Aim of the task -> Copy each line below holding "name".

Data records ->
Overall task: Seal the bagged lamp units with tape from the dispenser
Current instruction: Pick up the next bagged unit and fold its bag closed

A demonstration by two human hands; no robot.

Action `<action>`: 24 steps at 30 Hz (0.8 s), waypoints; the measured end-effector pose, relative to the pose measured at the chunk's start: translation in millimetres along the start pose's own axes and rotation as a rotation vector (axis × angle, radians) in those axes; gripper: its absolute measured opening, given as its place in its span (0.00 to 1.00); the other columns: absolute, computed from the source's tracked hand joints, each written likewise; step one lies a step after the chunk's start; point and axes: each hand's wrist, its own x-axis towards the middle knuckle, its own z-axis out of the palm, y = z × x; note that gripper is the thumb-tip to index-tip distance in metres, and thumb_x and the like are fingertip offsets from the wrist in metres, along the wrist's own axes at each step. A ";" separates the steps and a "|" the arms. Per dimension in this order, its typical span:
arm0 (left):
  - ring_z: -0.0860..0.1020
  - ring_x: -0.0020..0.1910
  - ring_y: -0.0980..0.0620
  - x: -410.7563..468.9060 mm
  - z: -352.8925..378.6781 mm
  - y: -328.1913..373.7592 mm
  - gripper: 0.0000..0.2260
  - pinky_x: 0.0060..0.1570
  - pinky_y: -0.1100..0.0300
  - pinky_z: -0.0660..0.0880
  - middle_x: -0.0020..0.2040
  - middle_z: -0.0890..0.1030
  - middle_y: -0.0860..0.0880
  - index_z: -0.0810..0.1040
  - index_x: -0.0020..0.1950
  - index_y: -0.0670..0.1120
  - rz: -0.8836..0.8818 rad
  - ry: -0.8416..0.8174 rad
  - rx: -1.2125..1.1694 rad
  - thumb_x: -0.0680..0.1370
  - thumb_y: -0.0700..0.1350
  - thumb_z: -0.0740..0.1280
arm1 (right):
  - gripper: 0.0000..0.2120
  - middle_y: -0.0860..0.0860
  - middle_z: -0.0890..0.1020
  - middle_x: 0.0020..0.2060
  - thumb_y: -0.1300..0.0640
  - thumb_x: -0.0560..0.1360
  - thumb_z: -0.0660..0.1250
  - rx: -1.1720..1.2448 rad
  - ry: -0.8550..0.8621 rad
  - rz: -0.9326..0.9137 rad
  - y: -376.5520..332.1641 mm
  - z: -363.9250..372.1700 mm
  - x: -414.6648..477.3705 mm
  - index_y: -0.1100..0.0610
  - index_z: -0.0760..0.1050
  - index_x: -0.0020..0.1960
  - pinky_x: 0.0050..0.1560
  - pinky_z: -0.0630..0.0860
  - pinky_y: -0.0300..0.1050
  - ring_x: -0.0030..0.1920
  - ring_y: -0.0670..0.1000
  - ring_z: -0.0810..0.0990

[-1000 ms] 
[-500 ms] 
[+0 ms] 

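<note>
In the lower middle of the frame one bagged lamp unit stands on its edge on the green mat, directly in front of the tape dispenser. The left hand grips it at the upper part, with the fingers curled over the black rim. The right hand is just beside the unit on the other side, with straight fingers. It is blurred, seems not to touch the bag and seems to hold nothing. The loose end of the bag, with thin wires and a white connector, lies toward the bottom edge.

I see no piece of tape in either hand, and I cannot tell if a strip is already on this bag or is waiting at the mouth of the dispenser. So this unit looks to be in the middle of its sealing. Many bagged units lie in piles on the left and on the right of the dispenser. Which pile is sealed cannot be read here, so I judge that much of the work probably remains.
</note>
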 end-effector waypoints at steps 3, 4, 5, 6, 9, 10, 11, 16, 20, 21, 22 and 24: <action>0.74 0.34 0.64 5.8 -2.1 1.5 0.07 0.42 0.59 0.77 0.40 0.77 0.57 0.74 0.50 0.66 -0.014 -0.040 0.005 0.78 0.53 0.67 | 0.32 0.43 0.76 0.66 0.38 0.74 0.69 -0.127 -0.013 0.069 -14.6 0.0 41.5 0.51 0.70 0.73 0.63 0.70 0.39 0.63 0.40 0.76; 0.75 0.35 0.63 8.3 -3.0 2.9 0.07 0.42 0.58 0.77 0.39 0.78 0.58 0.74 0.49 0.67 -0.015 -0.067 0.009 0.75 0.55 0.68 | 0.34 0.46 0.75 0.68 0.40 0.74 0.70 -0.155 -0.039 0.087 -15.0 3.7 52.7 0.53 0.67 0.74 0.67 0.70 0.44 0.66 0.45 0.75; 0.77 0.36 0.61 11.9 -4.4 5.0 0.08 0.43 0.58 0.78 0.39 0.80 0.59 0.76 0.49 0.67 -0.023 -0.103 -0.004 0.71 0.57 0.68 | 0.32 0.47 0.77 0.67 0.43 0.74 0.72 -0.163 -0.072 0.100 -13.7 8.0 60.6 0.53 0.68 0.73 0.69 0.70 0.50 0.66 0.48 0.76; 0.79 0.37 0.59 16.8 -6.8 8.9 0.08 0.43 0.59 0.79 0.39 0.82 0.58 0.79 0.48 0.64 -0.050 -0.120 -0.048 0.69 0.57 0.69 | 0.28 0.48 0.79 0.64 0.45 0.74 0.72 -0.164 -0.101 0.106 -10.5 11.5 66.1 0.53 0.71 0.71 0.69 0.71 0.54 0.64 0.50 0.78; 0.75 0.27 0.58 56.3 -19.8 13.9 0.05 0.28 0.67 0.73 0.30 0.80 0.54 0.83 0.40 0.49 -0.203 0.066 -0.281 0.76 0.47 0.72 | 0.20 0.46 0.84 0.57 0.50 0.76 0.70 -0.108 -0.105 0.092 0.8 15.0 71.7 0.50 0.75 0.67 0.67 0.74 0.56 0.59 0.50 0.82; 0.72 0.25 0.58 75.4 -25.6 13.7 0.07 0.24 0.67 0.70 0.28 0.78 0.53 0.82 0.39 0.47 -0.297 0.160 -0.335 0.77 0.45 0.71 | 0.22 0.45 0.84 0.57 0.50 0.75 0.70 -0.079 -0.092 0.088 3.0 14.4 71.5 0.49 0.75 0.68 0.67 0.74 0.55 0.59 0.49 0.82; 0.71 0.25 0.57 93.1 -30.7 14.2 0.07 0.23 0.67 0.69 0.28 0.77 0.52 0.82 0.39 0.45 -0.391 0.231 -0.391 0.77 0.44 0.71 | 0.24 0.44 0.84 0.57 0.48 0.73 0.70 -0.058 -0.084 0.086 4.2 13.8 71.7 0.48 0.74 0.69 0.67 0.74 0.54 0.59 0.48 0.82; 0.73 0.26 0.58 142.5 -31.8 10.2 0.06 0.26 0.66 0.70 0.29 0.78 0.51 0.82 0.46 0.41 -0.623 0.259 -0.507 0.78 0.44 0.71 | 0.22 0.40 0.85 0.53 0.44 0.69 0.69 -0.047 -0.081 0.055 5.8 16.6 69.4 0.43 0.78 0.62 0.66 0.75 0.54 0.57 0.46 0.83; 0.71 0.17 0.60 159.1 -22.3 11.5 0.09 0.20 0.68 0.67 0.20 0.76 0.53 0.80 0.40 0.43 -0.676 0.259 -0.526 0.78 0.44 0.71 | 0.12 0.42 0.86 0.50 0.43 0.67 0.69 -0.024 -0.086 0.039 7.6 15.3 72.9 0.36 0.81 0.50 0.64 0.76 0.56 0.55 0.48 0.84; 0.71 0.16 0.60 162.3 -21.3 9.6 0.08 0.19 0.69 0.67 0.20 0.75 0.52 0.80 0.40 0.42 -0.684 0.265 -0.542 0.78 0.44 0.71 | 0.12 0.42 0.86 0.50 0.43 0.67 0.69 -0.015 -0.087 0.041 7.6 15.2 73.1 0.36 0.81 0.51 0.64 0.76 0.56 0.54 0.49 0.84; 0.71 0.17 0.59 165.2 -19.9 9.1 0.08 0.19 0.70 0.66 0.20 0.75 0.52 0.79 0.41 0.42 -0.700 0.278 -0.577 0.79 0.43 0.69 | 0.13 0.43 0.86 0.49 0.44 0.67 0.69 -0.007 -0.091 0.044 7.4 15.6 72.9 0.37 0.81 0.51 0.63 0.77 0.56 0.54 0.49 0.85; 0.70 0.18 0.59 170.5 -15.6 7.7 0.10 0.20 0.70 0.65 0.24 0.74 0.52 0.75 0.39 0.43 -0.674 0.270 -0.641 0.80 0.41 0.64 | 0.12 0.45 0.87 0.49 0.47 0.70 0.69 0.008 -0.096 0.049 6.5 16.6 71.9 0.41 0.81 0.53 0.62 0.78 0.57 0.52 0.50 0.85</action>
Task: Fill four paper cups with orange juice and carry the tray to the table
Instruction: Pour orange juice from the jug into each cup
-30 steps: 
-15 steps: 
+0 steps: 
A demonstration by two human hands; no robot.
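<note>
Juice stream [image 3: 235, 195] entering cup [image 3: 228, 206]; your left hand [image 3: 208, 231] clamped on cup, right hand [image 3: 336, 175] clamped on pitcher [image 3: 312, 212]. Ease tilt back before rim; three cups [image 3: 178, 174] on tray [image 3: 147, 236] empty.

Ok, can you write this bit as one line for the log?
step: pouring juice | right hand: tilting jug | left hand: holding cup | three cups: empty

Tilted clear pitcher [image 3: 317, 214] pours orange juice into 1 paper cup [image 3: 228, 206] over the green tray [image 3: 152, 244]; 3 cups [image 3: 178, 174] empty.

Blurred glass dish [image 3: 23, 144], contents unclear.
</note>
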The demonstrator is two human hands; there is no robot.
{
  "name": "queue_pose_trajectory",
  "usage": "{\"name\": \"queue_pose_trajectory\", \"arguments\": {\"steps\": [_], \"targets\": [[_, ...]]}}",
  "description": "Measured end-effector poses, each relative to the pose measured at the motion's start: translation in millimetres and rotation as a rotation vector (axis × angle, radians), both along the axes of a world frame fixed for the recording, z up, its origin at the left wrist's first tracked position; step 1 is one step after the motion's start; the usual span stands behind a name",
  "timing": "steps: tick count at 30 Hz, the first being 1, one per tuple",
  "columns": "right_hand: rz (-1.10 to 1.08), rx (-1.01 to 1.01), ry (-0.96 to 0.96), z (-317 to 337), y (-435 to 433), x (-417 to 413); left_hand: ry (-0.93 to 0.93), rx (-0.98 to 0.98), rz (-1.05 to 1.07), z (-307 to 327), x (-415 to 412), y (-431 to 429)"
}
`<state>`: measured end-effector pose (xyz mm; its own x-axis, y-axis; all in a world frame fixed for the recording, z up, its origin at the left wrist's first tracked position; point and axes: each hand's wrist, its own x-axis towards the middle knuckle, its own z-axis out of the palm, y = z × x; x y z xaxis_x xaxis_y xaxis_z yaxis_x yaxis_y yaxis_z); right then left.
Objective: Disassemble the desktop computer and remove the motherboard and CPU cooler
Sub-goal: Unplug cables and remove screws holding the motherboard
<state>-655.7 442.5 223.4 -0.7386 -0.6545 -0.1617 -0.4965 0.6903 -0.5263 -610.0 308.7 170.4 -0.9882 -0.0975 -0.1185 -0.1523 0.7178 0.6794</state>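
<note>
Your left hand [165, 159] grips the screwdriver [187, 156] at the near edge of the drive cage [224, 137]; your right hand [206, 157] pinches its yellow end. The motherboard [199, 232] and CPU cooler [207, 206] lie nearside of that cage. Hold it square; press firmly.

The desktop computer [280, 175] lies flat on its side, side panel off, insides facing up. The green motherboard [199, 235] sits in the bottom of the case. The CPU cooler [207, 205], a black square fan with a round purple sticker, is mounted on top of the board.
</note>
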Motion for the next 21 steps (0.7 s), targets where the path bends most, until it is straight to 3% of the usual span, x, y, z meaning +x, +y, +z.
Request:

Answer section ->
  "name": "queue_pose_trajectory",
  "usage": "{\"name\": \"queue_pose_trajectory\", \"arguments\": {\"steps\": [_], \"targets\": [[_, ...]]}}",
  "description": "Measured end-effector poses, each relative to the pose measured at the motion's start: translation in millimetres and rotation as a rotation vector (axis × angle, radians), both along the axes of a world frame fixed for the recording, z up, its origin at the left wrist's first tracked position; step 1 is one step after the motion's start; the usual span stands behind a name",

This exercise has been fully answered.